Problem statement: Everything in the listing below from the line containing "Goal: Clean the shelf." through the line containing "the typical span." must be repeated exactly; the remaining lines are not wanted.

Supplied data:
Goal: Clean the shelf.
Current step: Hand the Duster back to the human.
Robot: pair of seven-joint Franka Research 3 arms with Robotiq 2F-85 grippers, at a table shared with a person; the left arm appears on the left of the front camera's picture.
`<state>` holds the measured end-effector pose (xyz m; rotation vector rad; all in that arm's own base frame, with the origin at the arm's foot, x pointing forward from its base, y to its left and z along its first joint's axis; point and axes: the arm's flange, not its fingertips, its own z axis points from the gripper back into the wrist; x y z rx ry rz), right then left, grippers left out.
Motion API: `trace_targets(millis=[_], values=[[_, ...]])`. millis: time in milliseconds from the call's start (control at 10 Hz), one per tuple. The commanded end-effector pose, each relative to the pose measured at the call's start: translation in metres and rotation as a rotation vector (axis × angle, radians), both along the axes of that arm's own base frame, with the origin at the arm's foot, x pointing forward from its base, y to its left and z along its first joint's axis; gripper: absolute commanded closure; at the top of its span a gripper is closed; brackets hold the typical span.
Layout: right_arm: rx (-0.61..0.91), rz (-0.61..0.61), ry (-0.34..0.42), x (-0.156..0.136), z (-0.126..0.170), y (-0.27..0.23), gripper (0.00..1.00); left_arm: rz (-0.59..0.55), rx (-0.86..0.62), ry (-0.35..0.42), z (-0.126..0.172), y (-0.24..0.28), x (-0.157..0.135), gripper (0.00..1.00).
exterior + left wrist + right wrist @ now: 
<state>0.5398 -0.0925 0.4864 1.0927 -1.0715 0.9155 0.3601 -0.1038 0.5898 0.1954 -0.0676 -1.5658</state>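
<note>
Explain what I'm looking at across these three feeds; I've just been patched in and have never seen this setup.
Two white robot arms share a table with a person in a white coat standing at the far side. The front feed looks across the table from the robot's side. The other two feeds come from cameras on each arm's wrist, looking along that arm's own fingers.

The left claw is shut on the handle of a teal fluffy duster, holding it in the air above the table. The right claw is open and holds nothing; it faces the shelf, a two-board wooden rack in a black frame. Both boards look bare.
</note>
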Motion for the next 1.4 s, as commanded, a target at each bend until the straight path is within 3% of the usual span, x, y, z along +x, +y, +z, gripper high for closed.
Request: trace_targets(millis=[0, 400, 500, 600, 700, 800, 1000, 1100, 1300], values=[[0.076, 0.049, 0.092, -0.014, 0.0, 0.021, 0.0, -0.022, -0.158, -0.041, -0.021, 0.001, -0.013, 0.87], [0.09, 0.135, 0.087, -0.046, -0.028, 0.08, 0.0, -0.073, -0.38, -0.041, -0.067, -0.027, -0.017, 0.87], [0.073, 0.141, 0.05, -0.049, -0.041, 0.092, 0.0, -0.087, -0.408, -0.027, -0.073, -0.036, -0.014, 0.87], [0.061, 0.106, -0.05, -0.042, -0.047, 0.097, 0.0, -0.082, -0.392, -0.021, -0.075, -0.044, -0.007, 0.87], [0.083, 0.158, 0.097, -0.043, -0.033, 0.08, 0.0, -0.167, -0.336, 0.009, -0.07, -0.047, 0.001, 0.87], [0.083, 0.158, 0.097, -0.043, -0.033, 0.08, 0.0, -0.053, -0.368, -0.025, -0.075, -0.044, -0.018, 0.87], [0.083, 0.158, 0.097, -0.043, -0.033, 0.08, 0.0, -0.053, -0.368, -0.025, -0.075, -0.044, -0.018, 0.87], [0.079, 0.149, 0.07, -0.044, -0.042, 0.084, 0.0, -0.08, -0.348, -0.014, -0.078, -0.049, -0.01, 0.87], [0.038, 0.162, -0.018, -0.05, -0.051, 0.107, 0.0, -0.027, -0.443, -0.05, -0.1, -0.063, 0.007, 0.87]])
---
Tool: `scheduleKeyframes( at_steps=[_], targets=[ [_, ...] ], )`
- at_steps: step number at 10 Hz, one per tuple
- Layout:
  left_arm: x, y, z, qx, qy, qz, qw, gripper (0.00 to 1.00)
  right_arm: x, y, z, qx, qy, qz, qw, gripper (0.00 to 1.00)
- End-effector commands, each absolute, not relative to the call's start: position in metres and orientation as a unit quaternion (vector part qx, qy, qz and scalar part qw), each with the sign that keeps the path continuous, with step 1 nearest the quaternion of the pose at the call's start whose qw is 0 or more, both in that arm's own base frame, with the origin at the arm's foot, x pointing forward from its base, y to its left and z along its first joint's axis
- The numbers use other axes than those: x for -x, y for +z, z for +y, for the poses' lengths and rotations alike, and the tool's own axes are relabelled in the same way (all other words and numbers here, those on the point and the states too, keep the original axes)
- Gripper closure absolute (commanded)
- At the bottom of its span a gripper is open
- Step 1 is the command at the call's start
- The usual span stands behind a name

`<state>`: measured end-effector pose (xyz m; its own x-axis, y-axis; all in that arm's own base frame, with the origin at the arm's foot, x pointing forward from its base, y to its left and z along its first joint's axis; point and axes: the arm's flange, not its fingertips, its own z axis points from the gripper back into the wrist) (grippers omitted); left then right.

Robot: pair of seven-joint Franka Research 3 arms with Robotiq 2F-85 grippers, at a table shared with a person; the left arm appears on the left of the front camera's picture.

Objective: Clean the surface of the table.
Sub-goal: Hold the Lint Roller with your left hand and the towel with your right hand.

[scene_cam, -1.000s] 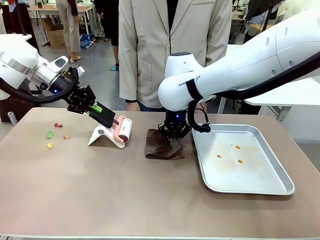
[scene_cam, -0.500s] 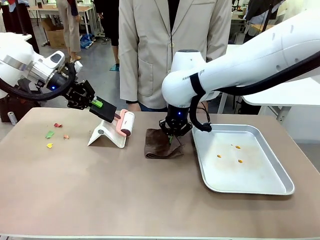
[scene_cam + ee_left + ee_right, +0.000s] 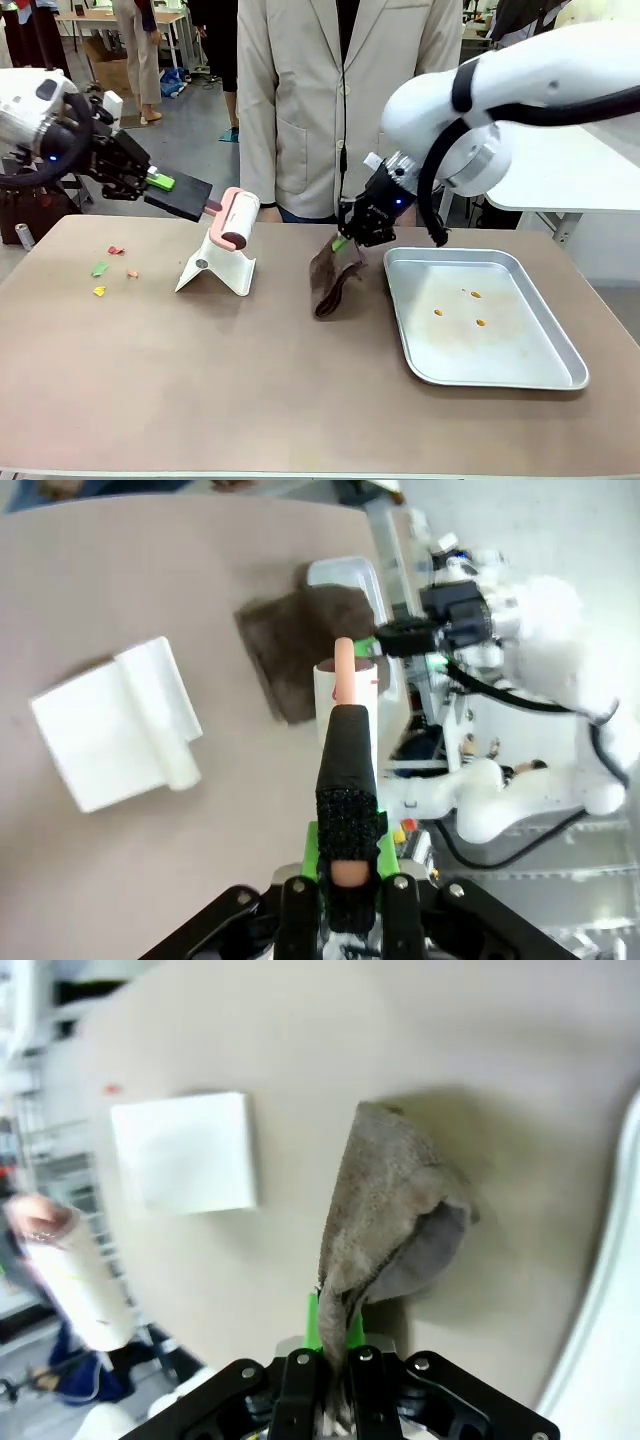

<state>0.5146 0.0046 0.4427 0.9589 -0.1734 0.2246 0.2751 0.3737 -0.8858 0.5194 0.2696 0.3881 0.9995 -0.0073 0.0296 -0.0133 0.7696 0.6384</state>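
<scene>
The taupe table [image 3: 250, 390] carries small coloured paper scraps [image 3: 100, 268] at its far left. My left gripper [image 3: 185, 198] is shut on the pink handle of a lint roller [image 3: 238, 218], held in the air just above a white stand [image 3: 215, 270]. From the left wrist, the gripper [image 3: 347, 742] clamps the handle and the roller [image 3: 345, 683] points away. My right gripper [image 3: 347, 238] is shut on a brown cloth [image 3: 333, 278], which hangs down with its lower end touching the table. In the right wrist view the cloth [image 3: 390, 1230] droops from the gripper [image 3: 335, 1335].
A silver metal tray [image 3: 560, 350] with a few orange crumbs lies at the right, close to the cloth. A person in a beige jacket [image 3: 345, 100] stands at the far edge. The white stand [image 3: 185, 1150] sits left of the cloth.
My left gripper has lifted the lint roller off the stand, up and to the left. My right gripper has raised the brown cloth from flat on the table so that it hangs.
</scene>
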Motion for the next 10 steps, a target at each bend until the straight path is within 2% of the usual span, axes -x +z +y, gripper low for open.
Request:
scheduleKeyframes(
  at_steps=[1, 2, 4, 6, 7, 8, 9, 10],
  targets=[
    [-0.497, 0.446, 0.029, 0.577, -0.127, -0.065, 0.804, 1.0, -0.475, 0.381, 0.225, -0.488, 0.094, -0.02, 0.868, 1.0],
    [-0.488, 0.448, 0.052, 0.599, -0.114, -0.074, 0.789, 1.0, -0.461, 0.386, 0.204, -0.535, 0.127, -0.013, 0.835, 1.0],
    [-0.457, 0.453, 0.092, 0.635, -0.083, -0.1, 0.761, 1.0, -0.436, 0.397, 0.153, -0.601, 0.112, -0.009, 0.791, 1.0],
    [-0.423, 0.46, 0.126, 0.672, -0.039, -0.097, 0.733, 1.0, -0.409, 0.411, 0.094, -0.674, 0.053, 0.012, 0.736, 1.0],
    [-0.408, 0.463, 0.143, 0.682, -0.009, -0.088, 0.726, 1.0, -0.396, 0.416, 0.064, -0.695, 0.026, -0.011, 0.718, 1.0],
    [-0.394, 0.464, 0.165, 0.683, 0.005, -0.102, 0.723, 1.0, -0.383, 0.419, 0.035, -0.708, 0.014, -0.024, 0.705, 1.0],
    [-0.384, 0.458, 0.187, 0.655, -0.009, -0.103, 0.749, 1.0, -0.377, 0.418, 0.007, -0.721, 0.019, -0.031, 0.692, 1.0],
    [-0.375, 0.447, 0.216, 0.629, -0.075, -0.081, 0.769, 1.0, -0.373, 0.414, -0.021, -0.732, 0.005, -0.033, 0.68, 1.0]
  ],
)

Exercise output:
Goal: Clean the shelf.
Current step: Hand the Duster back to the human.
Robot: pair of seven-joint Franka Research 3 arms with Robotiq 2F-85 grippers, at a table shared with a person; the left arm appears on the left of the front camera's picture.
`<state>` holds the measured end-effector pose (xyz m; rotation vector rad; all in that arm's own base frame, with the origin at the arm's foot, x pointing forward from its base, y to its left and z along its first joint's axis; point and axes: the arm's flange, not its fingertips, its own z axis points from the gripper back into the wrist; x y z rx ry rz), right then left, grippers left out.
Motion API: `trace_targets(millis=[_], values=[[_, ...]])`. millis: time in milliseconds from the call's start (control at 10 Hz), one per tuple. The commanded end-effector pose, each relative to the pose measured at the call's start: translation in metres and rotation as a rotation vector (axis × angle, radians), both along the axes of that arm's own base frame, with the origin at the arm's foot, x pointing forward from its base, y to its left and z along its first joint's axis; gripper: absolute commanded closure; at the top of its span a gripper is closed; brackets hold the typical span.

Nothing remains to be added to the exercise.